Pois é. Agora, o Ahmadinejad está censurando a internet... Eu não me lembro se disse isso na época, mas se disse vale repetir: Não tem muita importância, no Oriente “Mérdio”, o que se diz em inglês. O importante é o que é dito em hebraico, árabe ou persa. (Mas o bom mesmo é ver o bobo do André Queijo fazendo pouco da "instrução" da VEJA para logo em seguida quebrar a cara... Ah, André Queijo!)
2 – O ano que vêm, 2006, assume um signifcado especial para mim. Muita gente, seja ela conservador, liberal ou progressista prevê uma recessão violentissíma para muito em breve. Pode ser pelos déficits do governo federal, pode ser pelo petróleo. Se pensarmos que quase todo o crescimento dos EUA desde do final do milênio passado foi causado pelo ramo da construção civil, que há uma gigantesca bolha no mercado imobiliário(Talvez a maior de todos os tempos) e que ela tende a estourar, meus pensamentos não conseguem deixar de ser os mais pessimistas possíveis.
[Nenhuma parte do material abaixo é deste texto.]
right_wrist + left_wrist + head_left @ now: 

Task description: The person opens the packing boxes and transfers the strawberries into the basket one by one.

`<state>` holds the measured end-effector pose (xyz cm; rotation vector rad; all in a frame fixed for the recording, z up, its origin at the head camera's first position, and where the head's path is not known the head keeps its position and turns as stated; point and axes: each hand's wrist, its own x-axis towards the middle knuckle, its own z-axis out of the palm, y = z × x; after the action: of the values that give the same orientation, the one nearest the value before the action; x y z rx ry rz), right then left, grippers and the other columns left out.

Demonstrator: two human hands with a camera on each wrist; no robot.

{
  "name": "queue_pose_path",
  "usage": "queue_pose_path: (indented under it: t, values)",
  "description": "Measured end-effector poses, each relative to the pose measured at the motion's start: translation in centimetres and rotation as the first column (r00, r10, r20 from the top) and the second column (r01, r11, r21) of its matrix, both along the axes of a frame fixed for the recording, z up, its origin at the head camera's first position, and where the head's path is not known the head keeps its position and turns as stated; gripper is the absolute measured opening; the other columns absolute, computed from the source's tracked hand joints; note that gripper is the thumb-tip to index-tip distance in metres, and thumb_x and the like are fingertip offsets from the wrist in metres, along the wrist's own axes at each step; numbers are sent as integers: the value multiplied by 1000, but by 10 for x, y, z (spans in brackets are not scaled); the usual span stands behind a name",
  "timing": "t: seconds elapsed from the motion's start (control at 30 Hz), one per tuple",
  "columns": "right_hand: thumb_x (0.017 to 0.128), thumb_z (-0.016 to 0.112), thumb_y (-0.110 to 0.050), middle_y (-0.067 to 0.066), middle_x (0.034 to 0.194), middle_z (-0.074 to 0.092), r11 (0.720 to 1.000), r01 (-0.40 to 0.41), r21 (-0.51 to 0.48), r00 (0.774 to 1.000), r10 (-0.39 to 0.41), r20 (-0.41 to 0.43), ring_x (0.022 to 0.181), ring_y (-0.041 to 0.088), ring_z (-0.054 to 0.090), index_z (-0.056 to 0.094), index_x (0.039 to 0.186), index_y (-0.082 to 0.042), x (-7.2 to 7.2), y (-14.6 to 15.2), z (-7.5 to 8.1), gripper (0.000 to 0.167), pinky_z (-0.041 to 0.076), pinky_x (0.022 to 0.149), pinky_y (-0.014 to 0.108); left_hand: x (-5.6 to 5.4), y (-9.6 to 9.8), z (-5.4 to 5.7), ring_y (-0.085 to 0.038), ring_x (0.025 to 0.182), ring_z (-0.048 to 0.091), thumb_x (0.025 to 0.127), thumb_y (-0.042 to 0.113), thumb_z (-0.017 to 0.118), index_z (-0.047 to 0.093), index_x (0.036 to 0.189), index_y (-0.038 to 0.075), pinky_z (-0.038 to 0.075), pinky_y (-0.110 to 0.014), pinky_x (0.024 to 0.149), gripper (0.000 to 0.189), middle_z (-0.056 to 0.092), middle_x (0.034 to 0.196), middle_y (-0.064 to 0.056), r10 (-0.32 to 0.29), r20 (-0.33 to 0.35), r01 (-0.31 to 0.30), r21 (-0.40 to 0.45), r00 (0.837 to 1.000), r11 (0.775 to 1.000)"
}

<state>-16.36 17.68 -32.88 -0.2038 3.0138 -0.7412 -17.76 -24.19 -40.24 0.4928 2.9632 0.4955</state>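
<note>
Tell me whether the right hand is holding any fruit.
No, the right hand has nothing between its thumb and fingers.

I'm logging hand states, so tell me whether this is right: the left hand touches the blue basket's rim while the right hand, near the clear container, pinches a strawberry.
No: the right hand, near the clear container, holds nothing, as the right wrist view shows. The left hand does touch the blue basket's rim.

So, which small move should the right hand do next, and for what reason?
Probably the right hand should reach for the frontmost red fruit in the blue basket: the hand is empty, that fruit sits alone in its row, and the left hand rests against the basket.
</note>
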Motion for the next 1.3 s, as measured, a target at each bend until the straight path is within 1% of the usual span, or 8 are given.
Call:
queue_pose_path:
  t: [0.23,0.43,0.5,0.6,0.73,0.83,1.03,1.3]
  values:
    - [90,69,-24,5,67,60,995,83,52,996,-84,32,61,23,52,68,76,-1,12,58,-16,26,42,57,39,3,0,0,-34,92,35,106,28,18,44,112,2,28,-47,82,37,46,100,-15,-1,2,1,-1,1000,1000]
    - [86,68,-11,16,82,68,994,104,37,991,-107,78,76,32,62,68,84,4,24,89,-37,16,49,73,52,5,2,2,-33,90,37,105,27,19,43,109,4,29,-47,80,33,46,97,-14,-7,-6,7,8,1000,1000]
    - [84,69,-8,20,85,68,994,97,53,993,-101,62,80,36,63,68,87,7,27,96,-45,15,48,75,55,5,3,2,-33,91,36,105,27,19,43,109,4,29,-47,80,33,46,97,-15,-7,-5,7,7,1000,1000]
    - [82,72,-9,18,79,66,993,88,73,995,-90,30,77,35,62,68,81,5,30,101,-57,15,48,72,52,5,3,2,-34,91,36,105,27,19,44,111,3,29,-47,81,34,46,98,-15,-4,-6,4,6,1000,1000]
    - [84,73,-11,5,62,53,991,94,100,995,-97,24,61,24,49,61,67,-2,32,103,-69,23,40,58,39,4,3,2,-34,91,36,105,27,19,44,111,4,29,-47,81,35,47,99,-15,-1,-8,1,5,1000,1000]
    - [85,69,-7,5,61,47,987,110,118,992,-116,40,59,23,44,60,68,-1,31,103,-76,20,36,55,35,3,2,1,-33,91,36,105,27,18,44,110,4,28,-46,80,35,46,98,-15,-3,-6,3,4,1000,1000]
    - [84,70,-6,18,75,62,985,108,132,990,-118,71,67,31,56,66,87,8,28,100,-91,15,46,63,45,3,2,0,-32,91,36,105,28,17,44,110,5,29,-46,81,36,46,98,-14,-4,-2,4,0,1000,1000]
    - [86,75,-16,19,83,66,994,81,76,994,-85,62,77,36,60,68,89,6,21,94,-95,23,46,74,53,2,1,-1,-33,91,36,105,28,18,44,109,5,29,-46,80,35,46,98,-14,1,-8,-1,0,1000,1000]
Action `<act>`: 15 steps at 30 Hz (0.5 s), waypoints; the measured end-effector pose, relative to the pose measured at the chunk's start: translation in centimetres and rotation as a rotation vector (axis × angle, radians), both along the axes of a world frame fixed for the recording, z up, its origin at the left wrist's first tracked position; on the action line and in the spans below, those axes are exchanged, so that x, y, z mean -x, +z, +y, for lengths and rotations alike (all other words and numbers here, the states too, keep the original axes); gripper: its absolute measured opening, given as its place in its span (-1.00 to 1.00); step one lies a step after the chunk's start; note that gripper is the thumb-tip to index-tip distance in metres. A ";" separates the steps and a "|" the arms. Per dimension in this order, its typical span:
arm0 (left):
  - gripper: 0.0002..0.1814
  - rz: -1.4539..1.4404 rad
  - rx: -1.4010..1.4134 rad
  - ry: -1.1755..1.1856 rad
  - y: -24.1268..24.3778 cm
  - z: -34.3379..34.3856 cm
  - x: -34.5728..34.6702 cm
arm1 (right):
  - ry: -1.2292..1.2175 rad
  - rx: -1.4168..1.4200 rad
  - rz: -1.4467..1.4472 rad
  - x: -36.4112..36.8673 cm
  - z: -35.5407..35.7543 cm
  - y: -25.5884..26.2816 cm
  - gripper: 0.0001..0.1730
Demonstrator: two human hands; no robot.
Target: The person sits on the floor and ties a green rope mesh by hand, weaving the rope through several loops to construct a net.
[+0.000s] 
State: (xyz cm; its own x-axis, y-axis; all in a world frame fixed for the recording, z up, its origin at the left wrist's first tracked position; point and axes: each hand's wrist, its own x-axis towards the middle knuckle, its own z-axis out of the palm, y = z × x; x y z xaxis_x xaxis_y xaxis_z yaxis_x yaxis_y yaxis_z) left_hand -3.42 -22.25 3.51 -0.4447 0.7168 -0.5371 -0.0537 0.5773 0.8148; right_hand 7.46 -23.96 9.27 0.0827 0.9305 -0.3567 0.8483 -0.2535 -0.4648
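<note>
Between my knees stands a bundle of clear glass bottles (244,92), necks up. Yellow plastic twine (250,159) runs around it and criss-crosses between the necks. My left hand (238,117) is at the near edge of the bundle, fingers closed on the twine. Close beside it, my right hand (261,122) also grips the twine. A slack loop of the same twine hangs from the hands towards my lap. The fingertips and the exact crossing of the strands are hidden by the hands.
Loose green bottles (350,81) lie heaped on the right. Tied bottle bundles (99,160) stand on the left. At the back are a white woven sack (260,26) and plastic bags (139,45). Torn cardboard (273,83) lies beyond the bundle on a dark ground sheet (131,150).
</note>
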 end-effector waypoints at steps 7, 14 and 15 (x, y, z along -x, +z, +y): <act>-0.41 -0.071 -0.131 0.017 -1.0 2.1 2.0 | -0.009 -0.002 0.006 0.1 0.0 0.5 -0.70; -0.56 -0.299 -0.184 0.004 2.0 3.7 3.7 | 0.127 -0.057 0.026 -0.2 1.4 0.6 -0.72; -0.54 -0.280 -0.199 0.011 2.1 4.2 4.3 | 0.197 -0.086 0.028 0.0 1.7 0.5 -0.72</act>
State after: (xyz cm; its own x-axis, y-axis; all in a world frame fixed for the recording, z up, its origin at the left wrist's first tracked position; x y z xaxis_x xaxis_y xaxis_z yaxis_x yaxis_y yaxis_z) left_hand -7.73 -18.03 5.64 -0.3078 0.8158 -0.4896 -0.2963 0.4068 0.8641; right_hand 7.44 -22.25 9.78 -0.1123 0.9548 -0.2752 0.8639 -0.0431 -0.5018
Eu creio que seus pensamentos podem deixar de ser os mais pessimistas possíveis, André Queijo. Estamos em novembro de 2006. Até agora... (Ele pode dizer: bem, graças a Deus errei, não? Verdade. O problema é que o Olavo de Carvalho também pode dizer isso em muitas coisas).
Portanto, a direita que fique tranqüila, se é que a corte suprema americana é tão importante assim. Se o Bobo diz que ela deve ir à esquerda, é porque ela irá a direita.
O Bobo bem que poderia publicar seus palpites para a loteria. Eu então leria toda a semana. E jogaria o contrário dele.
Finalmente, vou fazer um favorzão para o Bobo. Vou colocar um monte de mulher boa junto com ele. Assim, quem sabe, ele larga de ser bobo.